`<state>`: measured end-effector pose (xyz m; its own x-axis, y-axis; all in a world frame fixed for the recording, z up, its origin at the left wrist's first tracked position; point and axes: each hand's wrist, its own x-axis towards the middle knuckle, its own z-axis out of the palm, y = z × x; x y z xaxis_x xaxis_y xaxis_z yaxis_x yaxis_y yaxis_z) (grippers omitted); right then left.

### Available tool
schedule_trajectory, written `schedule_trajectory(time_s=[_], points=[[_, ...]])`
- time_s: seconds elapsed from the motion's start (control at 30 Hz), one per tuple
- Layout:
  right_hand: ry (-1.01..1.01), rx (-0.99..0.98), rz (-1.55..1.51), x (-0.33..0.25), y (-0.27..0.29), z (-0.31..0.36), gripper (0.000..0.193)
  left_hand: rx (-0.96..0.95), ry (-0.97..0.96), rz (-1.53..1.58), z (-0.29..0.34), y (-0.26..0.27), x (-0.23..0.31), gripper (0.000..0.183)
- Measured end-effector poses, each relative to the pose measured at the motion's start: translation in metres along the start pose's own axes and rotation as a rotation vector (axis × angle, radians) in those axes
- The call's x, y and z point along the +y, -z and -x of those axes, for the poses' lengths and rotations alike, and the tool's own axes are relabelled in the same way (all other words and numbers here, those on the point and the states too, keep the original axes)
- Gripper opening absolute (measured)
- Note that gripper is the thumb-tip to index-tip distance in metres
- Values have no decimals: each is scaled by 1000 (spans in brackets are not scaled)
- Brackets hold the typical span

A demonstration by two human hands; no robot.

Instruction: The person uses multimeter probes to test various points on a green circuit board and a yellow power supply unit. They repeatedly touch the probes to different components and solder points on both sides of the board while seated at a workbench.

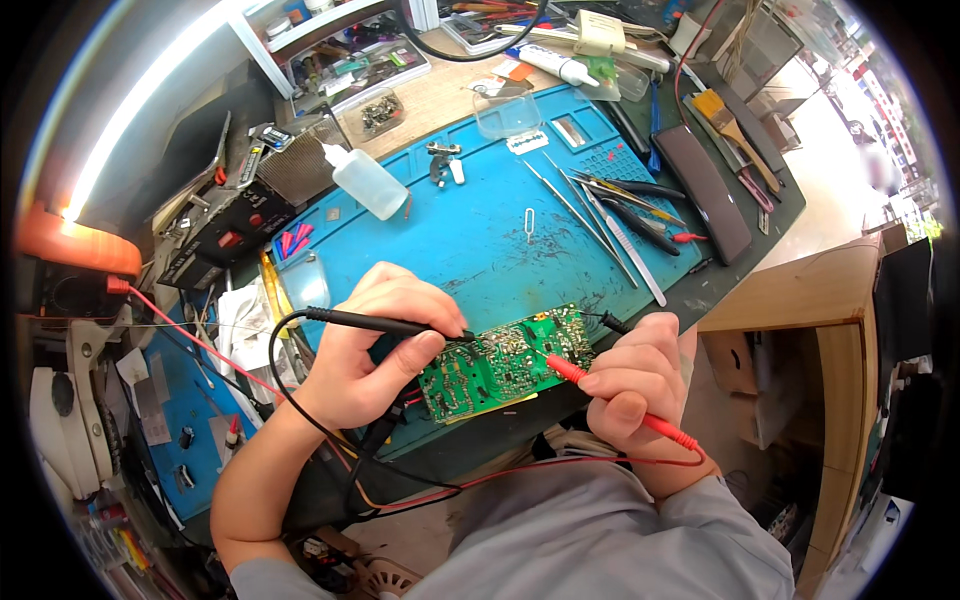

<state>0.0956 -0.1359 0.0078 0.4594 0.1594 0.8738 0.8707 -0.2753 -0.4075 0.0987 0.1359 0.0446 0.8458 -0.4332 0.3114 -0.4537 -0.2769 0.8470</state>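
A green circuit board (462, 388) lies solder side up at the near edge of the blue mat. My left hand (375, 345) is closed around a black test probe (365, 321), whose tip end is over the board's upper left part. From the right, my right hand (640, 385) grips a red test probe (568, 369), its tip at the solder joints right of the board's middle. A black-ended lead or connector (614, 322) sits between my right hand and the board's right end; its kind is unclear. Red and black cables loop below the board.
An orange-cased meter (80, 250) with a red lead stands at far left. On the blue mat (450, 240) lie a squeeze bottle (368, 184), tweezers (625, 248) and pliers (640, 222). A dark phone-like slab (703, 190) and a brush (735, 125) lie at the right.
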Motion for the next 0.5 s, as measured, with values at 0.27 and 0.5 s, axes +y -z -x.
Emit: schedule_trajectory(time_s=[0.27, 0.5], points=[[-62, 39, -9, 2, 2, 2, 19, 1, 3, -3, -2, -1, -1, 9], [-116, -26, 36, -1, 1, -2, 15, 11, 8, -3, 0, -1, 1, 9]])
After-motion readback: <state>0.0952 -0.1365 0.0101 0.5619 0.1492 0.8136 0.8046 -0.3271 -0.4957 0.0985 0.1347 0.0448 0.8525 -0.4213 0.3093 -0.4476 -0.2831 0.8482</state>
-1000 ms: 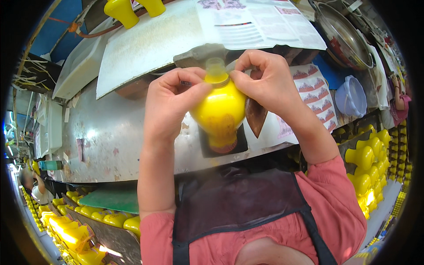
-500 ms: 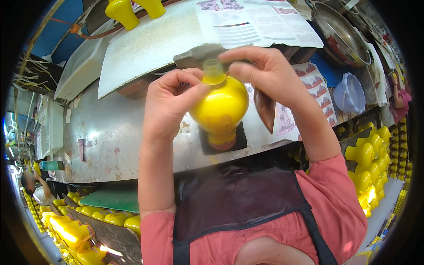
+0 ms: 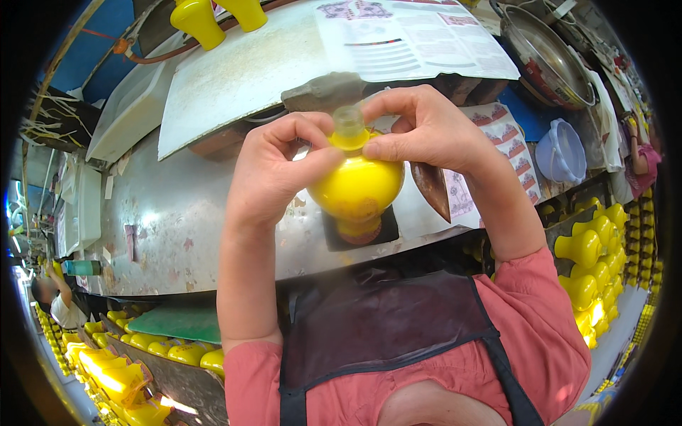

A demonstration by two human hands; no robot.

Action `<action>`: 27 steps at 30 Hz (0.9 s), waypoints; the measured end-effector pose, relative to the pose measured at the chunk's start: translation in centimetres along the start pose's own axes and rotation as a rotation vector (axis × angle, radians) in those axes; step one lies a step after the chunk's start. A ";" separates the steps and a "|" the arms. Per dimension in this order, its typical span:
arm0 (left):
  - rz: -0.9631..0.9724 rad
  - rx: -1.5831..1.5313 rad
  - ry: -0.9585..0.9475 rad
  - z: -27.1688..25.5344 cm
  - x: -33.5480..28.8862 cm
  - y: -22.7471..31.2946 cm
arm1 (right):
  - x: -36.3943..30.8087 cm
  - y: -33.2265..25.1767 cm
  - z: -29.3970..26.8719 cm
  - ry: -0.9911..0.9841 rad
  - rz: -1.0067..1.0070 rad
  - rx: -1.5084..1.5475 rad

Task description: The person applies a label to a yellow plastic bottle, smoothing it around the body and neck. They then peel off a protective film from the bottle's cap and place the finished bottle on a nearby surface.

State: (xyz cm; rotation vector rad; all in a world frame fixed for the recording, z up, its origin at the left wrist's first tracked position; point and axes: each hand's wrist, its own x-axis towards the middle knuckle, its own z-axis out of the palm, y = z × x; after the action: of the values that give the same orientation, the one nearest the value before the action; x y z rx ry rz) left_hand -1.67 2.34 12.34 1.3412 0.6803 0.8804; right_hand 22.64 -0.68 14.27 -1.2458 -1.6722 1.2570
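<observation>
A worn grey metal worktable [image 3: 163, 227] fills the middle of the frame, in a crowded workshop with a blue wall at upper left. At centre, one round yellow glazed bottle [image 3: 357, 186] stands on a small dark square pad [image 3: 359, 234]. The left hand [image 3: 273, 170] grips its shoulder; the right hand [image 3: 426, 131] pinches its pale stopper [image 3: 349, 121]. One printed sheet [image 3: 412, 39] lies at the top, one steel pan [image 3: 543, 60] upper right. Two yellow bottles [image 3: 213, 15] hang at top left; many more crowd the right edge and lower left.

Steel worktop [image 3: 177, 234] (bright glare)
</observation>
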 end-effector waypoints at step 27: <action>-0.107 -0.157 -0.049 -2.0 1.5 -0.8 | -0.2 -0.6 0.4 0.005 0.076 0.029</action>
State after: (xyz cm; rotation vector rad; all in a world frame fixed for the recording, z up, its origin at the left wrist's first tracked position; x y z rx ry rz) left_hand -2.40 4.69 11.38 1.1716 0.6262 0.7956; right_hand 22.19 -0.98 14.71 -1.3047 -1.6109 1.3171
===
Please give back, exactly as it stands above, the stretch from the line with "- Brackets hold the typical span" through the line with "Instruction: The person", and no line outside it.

- Output for this task
- Brackets hold the typical span

A demonstration by two human hands; no robot.

Instruction: The person uses multimeter probes to test various points on a green circuit board and a yellow power supply unit. They repeatedly touch the probes to different components and solder points on both sides of the board while seated at a workbench.

The exercise concludes with that.